May 6, 2021
Blurred lines in face recognition
Face recognition has come on apace from a cliched trope of science fiction to a reality of the modern world with widespread use in photography databases, social media, and the security world. However, as with any tool, there are those who would abuse it for nefarious ends. New research published in the International Journal of Biometrics investigates one such aspect of face recognition where a third party might "spoof" the face of a legitimate user to gain access to systems and services to which they are not entitled and offers a suggestion as to how such spoofing might be detected.
Sandeep Kumar, Sukhwinder Singh, and Jagdish Kumar of the Punjab Engineering College in Chandigarh, India, explain how biometrics, including face recognition, has come to the forefront of security in all sorts of realms from the simple accessing of a person's smartphone to securing sensitive premises. The key to precluding face recognition spoofing lies in the determination of whether the face being presented to the security camera or device is "live" or a static photograph or video rather than the actual person.
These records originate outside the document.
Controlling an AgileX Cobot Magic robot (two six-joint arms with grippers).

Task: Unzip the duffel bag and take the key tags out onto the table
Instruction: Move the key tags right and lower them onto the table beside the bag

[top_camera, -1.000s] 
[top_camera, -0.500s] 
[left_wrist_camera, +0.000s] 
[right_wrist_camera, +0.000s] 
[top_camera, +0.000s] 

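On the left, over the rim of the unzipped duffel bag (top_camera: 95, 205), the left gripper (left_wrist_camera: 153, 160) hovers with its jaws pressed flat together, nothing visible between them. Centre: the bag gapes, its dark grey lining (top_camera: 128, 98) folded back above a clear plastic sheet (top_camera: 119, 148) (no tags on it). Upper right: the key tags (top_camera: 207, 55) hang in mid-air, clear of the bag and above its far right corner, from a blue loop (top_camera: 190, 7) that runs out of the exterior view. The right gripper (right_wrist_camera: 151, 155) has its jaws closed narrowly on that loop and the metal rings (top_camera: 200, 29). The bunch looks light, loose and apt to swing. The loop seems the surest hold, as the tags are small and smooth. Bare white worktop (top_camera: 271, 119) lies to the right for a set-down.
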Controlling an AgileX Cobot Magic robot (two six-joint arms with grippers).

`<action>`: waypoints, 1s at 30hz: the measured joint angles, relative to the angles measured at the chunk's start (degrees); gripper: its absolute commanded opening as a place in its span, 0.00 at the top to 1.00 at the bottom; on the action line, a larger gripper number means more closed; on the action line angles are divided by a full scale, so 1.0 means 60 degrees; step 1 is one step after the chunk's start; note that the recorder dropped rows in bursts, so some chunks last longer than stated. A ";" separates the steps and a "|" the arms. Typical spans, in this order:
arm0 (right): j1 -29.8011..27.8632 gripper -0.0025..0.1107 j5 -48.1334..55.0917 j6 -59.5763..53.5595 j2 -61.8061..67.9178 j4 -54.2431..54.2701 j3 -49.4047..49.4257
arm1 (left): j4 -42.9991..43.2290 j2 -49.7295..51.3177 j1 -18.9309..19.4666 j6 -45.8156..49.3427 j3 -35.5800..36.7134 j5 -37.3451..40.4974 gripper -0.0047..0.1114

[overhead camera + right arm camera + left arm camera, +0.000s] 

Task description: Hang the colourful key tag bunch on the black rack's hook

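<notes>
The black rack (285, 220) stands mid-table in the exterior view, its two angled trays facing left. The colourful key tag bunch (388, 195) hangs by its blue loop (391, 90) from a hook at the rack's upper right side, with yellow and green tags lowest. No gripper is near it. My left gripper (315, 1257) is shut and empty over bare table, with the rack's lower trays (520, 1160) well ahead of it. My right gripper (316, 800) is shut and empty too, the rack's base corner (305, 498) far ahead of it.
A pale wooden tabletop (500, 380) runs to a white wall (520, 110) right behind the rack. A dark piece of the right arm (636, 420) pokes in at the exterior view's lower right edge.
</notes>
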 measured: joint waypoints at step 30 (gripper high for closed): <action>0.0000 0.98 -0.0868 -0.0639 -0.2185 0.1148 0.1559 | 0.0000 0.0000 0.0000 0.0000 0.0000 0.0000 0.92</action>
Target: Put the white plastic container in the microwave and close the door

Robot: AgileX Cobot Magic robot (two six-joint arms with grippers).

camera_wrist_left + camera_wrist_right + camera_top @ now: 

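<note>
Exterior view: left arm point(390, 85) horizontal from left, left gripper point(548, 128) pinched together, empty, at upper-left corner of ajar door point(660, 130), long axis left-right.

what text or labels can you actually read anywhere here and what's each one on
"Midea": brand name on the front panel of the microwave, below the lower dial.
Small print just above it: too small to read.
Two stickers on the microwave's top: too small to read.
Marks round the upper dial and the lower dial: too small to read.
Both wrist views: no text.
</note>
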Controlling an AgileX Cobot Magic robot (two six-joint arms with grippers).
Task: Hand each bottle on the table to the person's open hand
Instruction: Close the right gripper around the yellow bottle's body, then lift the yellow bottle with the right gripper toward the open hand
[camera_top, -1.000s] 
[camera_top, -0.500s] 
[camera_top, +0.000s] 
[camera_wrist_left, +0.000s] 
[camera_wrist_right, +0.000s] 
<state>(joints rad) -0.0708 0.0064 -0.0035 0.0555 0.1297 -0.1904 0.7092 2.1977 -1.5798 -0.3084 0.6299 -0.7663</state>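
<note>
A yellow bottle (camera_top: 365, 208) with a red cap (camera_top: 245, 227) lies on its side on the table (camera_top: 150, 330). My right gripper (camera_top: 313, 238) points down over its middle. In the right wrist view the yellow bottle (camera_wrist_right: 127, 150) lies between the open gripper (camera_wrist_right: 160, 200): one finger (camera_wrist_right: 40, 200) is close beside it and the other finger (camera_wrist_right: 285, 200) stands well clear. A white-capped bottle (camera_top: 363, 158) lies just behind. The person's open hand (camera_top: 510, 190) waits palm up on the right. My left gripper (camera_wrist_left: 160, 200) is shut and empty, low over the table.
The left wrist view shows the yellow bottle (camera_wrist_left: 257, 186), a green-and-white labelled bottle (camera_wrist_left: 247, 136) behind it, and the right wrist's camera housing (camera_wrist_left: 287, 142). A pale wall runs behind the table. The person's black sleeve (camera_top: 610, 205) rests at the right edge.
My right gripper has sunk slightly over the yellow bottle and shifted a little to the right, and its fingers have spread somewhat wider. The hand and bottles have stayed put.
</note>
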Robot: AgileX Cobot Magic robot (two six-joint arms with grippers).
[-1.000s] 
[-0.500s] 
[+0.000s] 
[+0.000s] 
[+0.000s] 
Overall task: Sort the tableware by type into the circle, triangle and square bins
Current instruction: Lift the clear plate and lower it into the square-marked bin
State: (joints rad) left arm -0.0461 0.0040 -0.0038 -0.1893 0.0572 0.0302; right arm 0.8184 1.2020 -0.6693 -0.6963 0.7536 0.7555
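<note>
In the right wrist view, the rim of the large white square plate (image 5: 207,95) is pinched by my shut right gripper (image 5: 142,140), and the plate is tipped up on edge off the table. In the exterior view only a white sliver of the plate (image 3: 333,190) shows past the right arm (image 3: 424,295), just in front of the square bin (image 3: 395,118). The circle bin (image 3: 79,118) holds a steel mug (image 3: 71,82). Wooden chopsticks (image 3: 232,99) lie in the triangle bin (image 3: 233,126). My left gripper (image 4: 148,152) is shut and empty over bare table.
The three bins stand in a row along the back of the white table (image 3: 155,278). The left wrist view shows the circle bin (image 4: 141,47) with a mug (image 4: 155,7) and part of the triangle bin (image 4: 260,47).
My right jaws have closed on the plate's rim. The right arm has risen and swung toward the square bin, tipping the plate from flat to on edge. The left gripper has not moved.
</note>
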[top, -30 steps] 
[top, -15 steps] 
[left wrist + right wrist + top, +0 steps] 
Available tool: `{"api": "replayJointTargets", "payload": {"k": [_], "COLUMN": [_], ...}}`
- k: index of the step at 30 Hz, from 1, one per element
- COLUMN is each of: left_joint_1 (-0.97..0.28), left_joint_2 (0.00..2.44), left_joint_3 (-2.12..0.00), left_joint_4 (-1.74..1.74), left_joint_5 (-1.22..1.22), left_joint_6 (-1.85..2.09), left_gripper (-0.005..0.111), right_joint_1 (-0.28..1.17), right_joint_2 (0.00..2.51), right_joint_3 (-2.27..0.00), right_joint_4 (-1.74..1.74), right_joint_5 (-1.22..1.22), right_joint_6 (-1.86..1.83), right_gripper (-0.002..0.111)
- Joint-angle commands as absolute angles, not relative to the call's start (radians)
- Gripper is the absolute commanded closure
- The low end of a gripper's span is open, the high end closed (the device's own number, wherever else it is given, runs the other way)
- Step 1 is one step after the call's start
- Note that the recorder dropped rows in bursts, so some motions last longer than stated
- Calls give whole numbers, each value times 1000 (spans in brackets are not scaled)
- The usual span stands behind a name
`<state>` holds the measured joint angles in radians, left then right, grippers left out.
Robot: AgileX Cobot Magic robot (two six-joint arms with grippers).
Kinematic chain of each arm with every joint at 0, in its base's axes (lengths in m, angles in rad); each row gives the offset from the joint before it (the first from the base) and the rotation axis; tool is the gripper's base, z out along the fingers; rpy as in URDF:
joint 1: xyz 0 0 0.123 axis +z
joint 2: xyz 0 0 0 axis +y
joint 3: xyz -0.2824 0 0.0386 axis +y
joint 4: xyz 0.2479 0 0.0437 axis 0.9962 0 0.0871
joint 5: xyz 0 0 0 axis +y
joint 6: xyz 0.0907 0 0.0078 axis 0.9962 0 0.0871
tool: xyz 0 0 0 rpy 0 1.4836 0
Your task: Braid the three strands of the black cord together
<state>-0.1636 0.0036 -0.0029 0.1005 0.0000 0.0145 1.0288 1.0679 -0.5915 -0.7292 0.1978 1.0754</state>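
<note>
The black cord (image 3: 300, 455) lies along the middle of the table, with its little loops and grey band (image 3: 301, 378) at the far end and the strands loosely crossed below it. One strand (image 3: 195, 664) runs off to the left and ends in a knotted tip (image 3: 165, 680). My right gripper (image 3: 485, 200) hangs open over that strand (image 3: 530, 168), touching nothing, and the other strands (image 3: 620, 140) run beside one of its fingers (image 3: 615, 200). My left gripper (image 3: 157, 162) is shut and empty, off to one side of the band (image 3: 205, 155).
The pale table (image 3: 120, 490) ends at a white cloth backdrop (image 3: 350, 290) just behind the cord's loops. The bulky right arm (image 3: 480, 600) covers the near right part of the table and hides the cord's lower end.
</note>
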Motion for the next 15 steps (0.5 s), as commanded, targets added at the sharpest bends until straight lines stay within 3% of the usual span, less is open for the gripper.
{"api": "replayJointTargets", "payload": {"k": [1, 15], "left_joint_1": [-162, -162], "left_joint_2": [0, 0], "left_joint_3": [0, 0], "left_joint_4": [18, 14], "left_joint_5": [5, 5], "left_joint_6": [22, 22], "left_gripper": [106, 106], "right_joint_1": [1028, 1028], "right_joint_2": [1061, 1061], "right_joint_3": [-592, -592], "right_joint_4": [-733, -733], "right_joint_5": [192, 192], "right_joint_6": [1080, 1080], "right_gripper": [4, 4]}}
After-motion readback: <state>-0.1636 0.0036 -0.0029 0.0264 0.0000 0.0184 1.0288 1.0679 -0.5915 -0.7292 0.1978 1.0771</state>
The team has turned to an improved SegNet-based architecture that can measure "blur" on the basis of local minimum and maximum left and right edges and calculate blur of horizontal and vertical edges. A flat image such as a photograph or video display presented to a security camera or device would be wholly in focus whereas "depth-of-field" comes into play. With a three-dimensional object, such as a real face, presented to the camera, the eyes would be sharply in focus assuming the camera focused on that part of the face, but the curved sides of the head would be slightly out of focus because they are not in the same plane relative to the camera lens as the eyes. Regardless, it is technically impossible for the whole of a three-dimensional object presented to a camera to be in focus, detecting the blur of parts of the object in front of or behind the focal plane is key to discerning whether a real face is in front of the camera or a flat image.
The team's proof of principle offers up to 97 percent accuracy, which is an improvement on earlier algorithms when tested against standard benchmarks. Moreover, it can determine the "liveness" of a presented face within about one second. The researchers are now working on improving their system's speculation abilities by looking at shading, another characteristic of a real face that is is obvious to a person looking at a face but difficult for a computer to detect via a camera.